▶ REQUIREMENT
What you return should be each line of the data containing the string "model".

Recorded data
......

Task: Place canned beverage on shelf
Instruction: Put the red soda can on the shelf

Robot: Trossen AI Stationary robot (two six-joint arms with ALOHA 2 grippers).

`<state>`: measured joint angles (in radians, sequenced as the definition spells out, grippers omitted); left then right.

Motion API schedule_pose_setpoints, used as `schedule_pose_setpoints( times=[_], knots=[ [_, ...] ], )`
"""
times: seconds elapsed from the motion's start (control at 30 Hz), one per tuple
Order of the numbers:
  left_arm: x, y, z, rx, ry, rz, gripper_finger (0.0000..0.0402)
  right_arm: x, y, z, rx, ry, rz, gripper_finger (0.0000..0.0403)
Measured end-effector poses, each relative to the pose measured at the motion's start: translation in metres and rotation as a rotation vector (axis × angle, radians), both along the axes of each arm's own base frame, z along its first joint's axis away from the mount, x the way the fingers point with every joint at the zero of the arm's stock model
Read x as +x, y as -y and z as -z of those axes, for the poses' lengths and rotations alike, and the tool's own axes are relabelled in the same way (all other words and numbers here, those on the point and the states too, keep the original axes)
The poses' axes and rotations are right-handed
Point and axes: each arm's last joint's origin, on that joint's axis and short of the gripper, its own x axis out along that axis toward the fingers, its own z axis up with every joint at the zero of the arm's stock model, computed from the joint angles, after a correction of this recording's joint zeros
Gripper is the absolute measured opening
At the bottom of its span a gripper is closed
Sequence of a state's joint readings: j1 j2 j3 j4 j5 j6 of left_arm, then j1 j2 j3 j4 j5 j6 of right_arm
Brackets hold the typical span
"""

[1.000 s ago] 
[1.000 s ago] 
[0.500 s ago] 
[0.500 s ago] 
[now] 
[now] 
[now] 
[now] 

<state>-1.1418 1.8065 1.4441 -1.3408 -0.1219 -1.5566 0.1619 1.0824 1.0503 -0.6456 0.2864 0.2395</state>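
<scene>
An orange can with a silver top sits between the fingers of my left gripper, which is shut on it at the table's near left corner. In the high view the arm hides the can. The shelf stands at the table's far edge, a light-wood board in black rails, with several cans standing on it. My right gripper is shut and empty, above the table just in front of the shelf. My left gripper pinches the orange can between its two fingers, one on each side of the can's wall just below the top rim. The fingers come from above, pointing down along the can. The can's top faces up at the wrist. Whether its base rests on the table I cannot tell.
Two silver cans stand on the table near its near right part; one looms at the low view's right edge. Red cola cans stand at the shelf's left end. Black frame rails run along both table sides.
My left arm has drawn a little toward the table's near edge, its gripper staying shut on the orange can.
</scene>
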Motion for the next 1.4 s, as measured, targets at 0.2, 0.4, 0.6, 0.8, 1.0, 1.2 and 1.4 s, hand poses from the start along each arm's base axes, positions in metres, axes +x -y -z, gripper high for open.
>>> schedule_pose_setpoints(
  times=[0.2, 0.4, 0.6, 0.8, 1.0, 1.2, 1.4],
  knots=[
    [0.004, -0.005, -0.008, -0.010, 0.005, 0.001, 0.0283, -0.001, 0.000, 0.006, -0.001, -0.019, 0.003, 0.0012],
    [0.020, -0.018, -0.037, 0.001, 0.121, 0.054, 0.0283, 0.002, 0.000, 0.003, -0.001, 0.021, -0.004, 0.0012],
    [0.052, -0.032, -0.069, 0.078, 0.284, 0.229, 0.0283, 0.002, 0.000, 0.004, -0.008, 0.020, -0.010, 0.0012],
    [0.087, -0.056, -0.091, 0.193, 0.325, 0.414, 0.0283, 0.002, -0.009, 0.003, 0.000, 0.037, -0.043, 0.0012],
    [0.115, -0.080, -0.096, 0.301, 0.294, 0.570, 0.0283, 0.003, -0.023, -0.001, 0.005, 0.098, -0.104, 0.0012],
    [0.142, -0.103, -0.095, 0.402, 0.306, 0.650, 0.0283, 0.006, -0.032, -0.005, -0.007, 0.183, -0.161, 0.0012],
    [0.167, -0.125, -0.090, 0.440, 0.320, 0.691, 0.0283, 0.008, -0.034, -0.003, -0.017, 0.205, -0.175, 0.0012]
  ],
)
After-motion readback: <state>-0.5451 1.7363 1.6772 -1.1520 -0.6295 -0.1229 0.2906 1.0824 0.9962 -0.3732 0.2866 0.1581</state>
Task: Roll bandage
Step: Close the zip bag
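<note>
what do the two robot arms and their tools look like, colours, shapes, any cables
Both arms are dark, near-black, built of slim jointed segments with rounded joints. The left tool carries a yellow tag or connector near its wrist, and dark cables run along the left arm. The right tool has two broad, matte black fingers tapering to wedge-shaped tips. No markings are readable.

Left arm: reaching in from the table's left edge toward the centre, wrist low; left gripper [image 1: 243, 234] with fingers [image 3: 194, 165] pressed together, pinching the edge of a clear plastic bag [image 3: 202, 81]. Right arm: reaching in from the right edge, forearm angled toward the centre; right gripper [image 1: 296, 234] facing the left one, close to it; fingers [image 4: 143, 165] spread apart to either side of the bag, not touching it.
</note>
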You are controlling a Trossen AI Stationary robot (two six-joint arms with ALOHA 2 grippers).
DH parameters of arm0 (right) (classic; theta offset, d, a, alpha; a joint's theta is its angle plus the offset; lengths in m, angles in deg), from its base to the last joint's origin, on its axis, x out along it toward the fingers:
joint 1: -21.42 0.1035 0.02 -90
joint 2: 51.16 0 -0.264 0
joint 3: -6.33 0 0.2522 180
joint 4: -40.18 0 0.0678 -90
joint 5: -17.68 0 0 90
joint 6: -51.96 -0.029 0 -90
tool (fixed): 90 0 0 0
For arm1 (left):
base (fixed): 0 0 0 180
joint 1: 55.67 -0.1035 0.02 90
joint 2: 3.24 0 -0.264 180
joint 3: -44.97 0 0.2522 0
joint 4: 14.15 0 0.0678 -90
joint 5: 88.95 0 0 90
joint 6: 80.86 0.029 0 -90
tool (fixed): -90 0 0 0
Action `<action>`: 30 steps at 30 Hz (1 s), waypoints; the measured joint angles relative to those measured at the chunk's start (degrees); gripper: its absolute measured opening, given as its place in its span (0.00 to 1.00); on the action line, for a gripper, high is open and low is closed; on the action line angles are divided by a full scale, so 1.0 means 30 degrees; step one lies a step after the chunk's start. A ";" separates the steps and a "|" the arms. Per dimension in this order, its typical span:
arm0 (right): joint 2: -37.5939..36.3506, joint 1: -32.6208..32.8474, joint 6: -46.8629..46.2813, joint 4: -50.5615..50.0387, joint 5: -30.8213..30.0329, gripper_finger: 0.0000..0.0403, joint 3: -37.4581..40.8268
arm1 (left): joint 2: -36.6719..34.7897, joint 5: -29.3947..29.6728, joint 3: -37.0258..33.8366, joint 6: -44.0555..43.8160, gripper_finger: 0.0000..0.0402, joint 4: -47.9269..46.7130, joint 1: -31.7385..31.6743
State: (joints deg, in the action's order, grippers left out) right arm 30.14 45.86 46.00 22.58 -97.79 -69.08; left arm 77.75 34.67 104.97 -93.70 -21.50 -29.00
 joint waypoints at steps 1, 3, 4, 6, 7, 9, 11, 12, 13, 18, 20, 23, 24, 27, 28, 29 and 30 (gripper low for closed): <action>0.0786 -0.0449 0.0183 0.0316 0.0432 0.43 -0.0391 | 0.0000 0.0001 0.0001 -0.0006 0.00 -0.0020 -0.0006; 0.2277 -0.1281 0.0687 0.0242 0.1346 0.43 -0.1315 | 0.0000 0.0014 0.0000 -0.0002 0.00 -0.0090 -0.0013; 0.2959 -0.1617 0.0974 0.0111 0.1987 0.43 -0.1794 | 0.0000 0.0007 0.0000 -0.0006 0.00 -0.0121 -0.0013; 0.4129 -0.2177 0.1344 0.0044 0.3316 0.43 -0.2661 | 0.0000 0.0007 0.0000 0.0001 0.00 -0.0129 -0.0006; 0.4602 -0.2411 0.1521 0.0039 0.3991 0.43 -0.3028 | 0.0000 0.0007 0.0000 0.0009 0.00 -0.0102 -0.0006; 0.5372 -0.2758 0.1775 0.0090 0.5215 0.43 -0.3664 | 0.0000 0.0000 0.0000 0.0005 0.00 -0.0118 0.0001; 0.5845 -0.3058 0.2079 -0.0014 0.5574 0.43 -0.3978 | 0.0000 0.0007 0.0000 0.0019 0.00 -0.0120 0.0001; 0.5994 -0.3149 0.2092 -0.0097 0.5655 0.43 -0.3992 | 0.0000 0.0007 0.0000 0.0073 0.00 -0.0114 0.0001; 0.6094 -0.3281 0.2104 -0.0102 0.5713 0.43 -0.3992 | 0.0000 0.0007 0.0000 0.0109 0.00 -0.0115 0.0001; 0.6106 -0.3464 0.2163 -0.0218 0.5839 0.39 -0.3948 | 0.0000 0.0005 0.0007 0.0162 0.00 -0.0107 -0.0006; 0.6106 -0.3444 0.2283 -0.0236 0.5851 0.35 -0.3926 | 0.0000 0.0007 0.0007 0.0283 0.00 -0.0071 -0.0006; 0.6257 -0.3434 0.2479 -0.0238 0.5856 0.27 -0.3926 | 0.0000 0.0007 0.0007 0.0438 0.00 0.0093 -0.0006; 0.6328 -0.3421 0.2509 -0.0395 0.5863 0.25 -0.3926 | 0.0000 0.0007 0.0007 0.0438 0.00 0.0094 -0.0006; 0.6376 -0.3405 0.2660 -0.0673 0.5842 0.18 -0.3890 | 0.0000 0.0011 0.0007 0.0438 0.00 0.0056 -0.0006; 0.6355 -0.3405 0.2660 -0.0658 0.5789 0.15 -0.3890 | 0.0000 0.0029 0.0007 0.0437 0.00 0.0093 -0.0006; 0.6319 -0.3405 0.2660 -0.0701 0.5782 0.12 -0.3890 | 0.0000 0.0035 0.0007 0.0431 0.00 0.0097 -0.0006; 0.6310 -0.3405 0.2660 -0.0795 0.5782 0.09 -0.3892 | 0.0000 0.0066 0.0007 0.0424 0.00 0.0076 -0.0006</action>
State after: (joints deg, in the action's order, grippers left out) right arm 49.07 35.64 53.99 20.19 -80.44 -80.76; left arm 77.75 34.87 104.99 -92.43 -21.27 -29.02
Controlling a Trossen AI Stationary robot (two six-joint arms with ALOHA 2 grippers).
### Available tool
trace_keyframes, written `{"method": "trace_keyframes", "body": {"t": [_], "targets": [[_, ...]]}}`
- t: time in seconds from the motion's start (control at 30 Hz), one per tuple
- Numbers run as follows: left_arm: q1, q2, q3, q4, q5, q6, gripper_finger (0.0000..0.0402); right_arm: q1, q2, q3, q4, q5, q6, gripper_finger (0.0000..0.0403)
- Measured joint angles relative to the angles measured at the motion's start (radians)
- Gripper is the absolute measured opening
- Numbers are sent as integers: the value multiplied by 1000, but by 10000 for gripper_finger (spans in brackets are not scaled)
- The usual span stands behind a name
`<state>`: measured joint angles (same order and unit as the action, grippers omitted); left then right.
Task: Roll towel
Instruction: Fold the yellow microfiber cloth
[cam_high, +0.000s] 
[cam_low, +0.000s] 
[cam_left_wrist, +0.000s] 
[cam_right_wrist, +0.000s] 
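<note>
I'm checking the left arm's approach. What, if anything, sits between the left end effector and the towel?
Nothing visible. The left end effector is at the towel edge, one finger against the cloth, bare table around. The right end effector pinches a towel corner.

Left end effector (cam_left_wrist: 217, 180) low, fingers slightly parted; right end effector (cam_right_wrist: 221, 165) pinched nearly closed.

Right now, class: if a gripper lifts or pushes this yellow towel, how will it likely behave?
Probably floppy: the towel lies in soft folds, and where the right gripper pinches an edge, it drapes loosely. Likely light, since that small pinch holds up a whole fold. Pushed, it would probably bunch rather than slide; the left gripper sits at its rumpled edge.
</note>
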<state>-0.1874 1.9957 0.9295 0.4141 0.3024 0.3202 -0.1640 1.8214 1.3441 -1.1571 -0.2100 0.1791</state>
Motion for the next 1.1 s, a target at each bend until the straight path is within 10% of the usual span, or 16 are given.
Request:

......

▶ ANSWER BOX
Measured end-effector poses, each relative to the pose measured at the motion's start: translation in metres and rotation as a rotation vector (axis × angle, radians), both along the axes of each arm's own base frame, z along its first joint's axis away from the mount, x the way the fingers point with every joint at the zero of the arm's stock model
Point and axes: each arm's last joint's origin, on that joint's axis and short of the gripper, its own x axis out along that axis toward the fingers, its own z axis up with every joint at the zero of the arm's stock model, computed from the joint angles, after a correction of this recording's joint zeros

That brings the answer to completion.